Valuation is certainly common sense - you want something positive or more is better than less. At it's most simple, you hand me $200 today and an instant later with absolute 100% certainty I give you $400 back. Return on investment is 100%, Present Value of the flow from me is $400 but net present value is $200 (subtract your initial $200). Of course, you factor in such things are risk in it's various forms, the timing of payment(s), and any cost of the original $200 to you and this is where the math comes in and no matter what someone says pegging that discount rate is problematic.

So that was NPV. IRR, internal rate of return, is basically taking known cash flows and just solving for the discount rate (generally there's a cutoff of acceptability and that cutoff is generally determined by risk and cost of capital - sort of backing into the discount rate issue of NPV but still no getting around quantifying an acceptable IRR). Then there's payback period which is next to useless other than determining how long it takes to get your original investment back but it's used.

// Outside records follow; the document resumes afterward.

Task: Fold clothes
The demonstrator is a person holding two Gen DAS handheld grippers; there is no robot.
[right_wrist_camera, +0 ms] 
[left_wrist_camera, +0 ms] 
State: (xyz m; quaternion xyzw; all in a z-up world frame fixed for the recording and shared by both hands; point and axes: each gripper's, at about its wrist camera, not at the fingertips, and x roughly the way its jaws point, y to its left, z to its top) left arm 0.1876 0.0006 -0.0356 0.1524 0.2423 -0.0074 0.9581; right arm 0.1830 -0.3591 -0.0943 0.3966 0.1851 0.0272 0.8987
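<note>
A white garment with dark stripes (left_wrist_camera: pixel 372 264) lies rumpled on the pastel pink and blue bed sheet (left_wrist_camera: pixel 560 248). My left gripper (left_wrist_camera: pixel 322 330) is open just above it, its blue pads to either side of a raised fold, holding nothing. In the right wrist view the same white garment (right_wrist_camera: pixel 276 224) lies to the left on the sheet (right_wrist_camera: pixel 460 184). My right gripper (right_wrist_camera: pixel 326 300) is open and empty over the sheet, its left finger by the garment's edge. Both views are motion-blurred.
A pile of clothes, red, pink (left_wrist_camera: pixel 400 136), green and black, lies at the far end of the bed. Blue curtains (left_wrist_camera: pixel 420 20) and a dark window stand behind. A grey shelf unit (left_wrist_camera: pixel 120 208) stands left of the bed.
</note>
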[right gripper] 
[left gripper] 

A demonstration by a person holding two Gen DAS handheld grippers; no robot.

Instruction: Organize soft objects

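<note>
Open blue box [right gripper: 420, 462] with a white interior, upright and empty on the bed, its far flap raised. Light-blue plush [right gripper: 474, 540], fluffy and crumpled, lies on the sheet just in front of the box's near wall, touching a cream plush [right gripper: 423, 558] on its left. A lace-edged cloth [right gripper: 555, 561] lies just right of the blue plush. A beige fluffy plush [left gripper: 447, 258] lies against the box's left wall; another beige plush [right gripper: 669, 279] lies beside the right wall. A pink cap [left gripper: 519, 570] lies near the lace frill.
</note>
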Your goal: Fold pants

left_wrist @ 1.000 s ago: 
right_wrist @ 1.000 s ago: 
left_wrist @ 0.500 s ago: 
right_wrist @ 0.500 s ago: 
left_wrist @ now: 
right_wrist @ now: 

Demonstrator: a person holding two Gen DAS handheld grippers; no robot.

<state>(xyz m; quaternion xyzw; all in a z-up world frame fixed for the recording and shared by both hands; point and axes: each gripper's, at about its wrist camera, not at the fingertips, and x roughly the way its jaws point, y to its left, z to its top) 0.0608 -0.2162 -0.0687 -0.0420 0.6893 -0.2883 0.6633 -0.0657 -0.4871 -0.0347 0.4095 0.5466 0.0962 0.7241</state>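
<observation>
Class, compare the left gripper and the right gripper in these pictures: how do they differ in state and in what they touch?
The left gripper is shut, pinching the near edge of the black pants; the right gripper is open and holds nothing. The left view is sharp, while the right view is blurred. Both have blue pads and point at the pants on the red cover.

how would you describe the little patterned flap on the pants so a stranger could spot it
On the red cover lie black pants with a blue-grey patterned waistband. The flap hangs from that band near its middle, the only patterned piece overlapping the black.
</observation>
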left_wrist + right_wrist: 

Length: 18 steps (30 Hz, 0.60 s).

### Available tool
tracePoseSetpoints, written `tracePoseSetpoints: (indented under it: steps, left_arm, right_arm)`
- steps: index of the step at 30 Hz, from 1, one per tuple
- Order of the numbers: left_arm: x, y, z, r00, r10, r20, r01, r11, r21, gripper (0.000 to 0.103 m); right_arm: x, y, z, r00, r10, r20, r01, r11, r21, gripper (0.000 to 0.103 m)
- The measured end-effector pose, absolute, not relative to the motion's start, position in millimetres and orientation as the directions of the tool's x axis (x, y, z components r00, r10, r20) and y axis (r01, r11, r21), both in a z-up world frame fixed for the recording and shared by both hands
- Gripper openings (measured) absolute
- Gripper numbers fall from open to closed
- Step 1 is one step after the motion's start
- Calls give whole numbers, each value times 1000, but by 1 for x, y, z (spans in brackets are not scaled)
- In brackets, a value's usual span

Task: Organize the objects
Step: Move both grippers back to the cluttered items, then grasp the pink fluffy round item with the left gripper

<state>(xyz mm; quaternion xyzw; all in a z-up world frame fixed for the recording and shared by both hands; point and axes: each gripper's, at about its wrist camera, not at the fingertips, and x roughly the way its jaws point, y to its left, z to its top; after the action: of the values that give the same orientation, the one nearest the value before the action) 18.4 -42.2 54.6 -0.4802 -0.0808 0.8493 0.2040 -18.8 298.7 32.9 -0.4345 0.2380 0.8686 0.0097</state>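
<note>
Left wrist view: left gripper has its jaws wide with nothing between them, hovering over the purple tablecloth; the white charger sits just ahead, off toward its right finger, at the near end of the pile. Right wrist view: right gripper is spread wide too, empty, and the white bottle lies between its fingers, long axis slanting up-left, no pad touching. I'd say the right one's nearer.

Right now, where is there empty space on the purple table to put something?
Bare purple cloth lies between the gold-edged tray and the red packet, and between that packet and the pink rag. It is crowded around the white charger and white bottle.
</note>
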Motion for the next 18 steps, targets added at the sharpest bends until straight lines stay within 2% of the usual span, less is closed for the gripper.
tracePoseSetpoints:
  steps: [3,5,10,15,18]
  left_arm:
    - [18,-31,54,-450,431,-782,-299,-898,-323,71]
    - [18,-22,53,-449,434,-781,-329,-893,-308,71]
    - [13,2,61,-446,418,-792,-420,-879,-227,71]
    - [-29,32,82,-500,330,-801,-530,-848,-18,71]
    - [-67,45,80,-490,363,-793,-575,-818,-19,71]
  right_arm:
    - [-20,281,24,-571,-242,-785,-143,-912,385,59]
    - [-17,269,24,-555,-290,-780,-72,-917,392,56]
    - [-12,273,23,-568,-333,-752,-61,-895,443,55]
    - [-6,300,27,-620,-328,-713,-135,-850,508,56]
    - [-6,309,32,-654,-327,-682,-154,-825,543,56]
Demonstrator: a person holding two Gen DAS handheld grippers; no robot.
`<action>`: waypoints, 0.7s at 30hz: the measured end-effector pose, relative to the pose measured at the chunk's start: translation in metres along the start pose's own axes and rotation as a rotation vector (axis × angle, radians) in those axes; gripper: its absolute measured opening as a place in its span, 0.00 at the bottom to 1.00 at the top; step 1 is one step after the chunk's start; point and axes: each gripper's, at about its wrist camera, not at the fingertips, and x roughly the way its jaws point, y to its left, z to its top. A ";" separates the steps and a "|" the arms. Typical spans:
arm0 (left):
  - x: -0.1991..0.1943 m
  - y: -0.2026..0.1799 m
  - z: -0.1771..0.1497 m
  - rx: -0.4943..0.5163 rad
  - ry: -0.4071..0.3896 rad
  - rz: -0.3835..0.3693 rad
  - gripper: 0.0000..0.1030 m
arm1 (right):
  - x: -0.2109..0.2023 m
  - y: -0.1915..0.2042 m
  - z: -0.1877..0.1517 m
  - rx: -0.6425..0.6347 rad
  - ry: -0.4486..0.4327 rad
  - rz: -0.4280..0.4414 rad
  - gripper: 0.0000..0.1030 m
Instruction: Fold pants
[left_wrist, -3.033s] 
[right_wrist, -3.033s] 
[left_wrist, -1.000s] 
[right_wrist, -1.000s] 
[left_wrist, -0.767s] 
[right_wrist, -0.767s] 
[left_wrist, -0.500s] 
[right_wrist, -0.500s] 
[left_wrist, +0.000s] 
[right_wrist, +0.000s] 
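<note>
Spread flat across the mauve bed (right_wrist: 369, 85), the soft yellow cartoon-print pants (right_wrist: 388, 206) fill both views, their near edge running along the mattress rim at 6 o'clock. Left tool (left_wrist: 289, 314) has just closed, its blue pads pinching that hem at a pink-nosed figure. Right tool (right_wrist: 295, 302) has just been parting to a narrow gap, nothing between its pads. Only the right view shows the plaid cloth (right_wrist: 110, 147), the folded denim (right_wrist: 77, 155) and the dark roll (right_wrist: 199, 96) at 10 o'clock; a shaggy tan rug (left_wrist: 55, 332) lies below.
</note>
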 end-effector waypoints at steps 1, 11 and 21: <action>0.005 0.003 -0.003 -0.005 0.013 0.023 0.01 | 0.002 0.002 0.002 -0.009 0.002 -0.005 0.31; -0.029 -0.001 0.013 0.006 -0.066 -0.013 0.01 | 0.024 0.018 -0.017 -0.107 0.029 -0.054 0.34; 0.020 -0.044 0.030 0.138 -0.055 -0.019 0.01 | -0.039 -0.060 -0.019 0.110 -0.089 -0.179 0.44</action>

This stuff is important to capital budgeting/decision making/project selection as well as investment (which in fact captial budgeting is). A bond is simply a stream of defined cash flows with certain risks (credit, exchange rate if foreign etc...). An equity investment or stock essentially is again a stream of future cash flows but can be much harder to define (infinite life/residual claim/growth rates) as some companies may not pay dividends currently or claim they never will (still, you could buy controlling ownership and force them to or liquidate them so it is still a stream of cash).

EDIT:

Ahh - and the math. Here's the reason. When you explain something to someone in English or verbal language a lot of the communication is predicated upon a common understanding of words etc... This is why two people tell you the same thing and one confuses you yet the other person is crystal clear (there are other factors too but you get the point). Anyway, for math, there is only one language. Mathmatical proofs and derrivations are concrete and able to be followed by everyone who has enough math knowledge. Now, I'm not someone who thinks like this but spend some time around academia or even a group of engineers and you'll find a number of people who like mathmatical explanations and try to explain something to you in the form of math (like a 20 minute derrivation of the R squared statistic in regression analysis rather than just saying "it's the % of variability that the model can explain" - I know someone who wanted to murder the professor over this one). It's a different way of thinking. Almost like at a point in learning people went down two different paths and process things differently. I'm certainly decent at math but my mind doesn't do things the way their's does. I spent a significant amount of time earning a degree at a heavy quant program and witnessed the dichotomy of thinking - I probably spent more time trying to grasp and understand this than I should have but it's very interesting. I wonder if anyone has pinned this down in psychology.